··· Source records

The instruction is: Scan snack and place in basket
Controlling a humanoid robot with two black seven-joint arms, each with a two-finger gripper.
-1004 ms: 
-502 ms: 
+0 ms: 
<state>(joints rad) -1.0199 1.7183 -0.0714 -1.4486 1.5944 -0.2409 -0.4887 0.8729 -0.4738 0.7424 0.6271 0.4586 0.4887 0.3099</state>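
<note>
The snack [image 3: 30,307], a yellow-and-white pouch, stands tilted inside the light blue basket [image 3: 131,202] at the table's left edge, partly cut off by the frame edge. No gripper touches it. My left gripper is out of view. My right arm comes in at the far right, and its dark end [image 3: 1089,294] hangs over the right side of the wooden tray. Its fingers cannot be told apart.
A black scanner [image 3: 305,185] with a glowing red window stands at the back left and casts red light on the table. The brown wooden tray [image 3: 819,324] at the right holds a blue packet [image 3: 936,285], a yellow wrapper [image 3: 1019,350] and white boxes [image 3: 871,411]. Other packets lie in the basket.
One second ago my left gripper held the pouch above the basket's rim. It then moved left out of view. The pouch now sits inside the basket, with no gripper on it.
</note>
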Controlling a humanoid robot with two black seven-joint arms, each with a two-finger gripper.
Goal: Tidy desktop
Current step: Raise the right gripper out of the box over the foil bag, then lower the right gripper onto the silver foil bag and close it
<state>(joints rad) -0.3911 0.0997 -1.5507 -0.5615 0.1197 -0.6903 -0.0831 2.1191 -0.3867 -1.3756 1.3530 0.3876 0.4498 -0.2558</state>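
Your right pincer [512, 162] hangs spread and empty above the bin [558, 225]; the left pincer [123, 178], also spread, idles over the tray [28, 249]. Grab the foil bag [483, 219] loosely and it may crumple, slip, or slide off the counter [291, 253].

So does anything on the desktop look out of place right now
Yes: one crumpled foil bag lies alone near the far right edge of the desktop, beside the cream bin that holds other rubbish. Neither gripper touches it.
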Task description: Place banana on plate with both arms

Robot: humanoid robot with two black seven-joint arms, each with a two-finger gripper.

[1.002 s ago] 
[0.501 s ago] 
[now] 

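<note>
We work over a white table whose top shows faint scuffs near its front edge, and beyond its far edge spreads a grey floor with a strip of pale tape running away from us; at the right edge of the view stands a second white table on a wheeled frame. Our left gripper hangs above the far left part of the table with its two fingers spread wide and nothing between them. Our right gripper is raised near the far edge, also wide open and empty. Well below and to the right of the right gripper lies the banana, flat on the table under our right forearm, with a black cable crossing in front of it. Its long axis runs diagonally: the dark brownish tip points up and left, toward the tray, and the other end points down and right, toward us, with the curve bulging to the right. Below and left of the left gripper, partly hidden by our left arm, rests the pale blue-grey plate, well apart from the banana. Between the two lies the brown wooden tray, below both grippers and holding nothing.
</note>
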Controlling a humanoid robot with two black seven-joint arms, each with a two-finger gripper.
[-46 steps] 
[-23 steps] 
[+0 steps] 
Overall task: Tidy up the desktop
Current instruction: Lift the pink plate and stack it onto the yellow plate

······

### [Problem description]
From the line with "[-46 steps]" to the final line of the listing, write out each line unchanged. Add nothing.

### [Response below]
[-46 steps] 
[-23 steps] 
[+0 steps] 
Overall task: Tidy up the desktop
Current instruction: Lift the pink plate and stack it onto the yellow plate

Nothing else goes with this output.